Le but de l’AEIAR est l’échange durable d’informations et d’expériences, entre ses membres, sur la planification et surtout la transposition des différentes mesures de développement rural, tant au niveau régional que local. La visite de la délégation hongroise portait particulièrement sur la régulation du foncier agricole, un thème cher à Michel Baylac. « Le système français est envié par de nombreux pays européens », explique-t-il. « L’expertise accumulée par les SAFER, en 50 ans d’existence, peut ainsi servir à d’autres pays qui sont de plus en plus préoccupés par l’accaparement de leur foncier. » C’est d’ailleurs bien par des travaux pratiques qu’a débuté cette visite de 3 jours. László Medgyasszay (ancien secrétaire d’État à l’agriculture et Président du Réseau Rural National hongrois), Marta Hiller (directrice de ce réseau rural) et Itsvan Mikus, conseiller du Président et membre de l’AEIAR Hongrie, ont ainsi participé au comité technique départemental de la SAFER GHL du 3 juin dernier. « Ils ont pu voir comment nous travaillons », poursuit Michel Baylac. « Si la Hongrie, comme d’autres pays d’Europe, dispose d’un outil de régulation calqué sur notre système de préemption, celui-ci est généralement du ressort de l’État. Le droit de préemption accordé à une structure administrée par les agriculteurs, sous le contrôle de l’État, est unique. Preuve de sa pertinence, les missions confiées aux SAFER ont été confirmées par la dernière loi d’avenir pour l’agriculture. » Pour lui, le prix moyen des terres en France est la conséquence directe du mode de gestion du foncier par les SAFER. « C’est grâce à la régulation que nous avons les terres agricoles parmi les moins chères d’Europe », estime-t-il. De fait, dans les pays anglo-saxons et scandinaves, l’hectare varie entre 30 et 50.000 €. En Allemagne de l’Est, les terres sont déjà à 20.000 €/ha, pour des types de production similaires aux nôtres…

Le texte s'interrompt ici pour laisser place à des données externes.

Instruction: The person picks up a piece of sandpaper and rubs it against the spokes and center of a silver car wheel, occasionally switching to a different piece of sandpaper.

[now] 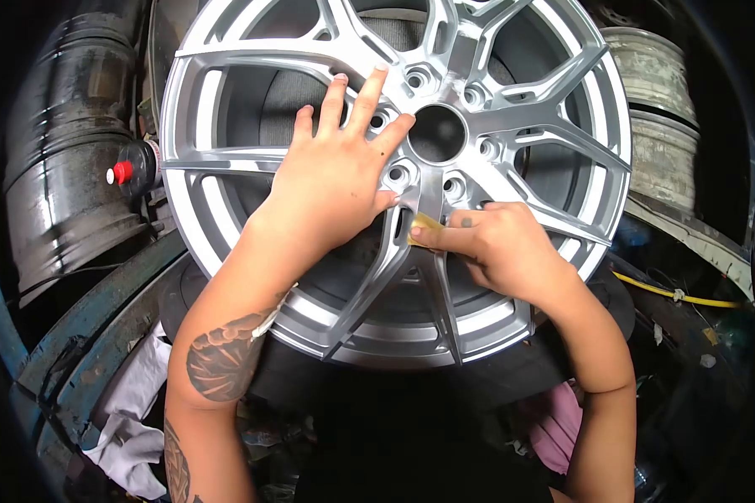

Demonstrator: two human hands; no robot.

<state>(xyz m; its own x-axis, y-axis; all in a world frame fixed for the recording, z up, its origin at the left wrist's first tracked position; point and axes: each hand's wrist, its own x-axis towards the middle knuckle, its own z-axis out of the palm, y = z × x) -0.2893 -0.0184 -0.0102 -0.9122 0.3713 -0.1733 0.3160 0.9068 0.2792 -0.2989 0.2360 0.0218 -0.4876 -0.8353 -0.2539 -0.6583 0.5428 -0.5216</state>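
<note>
A large silver alloy wheel [432, 260] with split spokes lies face up in front of me. My left hand [335, 168] rests spread on its face, left of the round centre hole, with fingertips near the bolt holes. In my right hand [503, 251], a small yellowish pad [424, 228] is pinched between thumb and fingers and pressed against a lower spoke just below the hub. Part of the pad is hidden by the fingers.
Dark metal drums [67, 151] stand at the left, beside a black bottle with a red cap [122, 173]. Stacked worn rims [658, 126] are at the right, above a yellow cable [646, 282]. White cloth [130, 444] and pink cloth [555, 427] hang low.
</note>
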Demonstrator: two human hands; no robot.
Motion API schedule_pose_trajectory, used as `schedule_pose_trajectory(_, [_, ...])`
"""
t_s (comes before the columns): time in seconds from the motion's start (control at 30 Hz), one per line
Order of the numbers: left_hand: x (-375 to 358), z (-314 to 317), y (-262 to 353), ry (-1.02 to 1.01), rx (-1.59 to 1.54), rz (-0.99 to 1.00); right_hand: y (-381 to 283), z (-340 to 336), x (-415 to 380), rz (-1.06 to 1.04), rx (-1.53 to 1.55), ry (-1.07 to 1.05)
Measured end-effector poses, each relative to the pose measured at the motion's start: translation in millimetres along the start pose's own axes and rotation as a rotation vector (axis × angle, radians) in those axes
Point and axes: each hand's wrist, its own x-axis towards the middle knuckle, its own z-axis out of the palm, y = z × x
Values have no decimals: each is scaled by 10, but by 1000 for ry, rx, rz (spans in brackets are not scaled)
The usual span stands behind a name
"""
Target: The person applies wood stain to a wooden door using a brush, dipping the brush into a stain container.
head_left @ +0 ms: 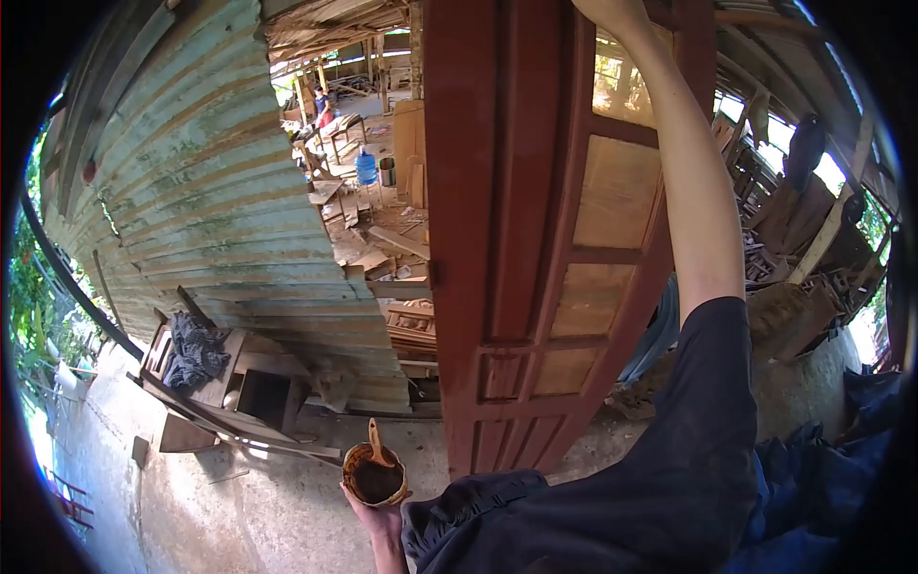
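Observation:
Low in the view, my left hand is wrapped round a small paint-stained pot with dark contents. A paintbrush rests in the pot, its wooden handle sticking up over the rim. In front of me stands a tall red-brown wooden door with glazed panes along its right side. My right arm reaches up across the door, and my right hand is at its upper part. The top edge of the view cuts that hand off, so its fingers are hidden.
A corrugated metal wall runs along the left, with a wooden cabinet and a dark cloth beside it. Beyond the opening are a blue water jug, scattered boards and a distant person. Timber is piled at right.

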Motion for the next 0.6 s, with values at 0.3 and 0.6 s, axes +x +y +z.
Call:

Sensibiliser les décideurs européens

Mais le Président de l’AIEAR s’inquiète du développement de certaines pratiques, en France comme en Europe. « On voit chez nous des gens essayer de contourner les SAFER en mettant en place des sociétés », constate-t-il. « Nous ne sommes bien entendu pas opposés aux structures sociétaires familiales ou civiles. Tant qu’il y a une transparence. Notre inquiétude se situe au niveau de l’accaparement foncier par des sociétés dont on ne connaît pas l’origine des capitaux. C’est pourquoi nous appelons à la vigilance, pour éviter les réveils douloureux. Si on laisse faire, nous nous retrouverons avec des acquisitions massives de terres par des sociétés chinoises, qataries ou par des fonds de pension américains ou même européens. » C’est bien sur ce genre de problématiques que peut intervenir l’AIEAR. À l’image de la délégation hongroise, ses membres sont composés de personnes ayant accès aux décideurs de l’Union Européenne. L’association est d’ailleurs en contact étroit avec les institutions européennes. Elle est membre du « Comité consultatif européen pour le développement rural » et les résultats de ses travaux sont communiqués au niveau européen, ainsi qu’aux administrations structurelles nationales et régionales des pays membres. « Il faut que l’information circule et c’est bien le but de ces visites entre pays », conclut Michel Baylac. « Certains pays sont circonspects sur la régulation, comme l’Allemagne qui a souffert des travers du communisme et craint ainsi tout retour à l’interventionnisme de l’État. D’autres régions y sont réfractaires, comme les grands propriétaires d’Andalousie. Mais l’idée fait son chemin doucement. La préemption est un outil que nous n’utilisons que rarement. Mais sa simple existence suffit souvent à freiner les ambitions spéculatives. Suite à sa visite chez nous, un parlementaire allemand a d’ailleurs fait référence à la SAFER GHL dans son intervention au Bundestag, comme un exemple de gestion de l’espace agricole. C’est dans cet esprit que nous travaillons à l’AIEAR. »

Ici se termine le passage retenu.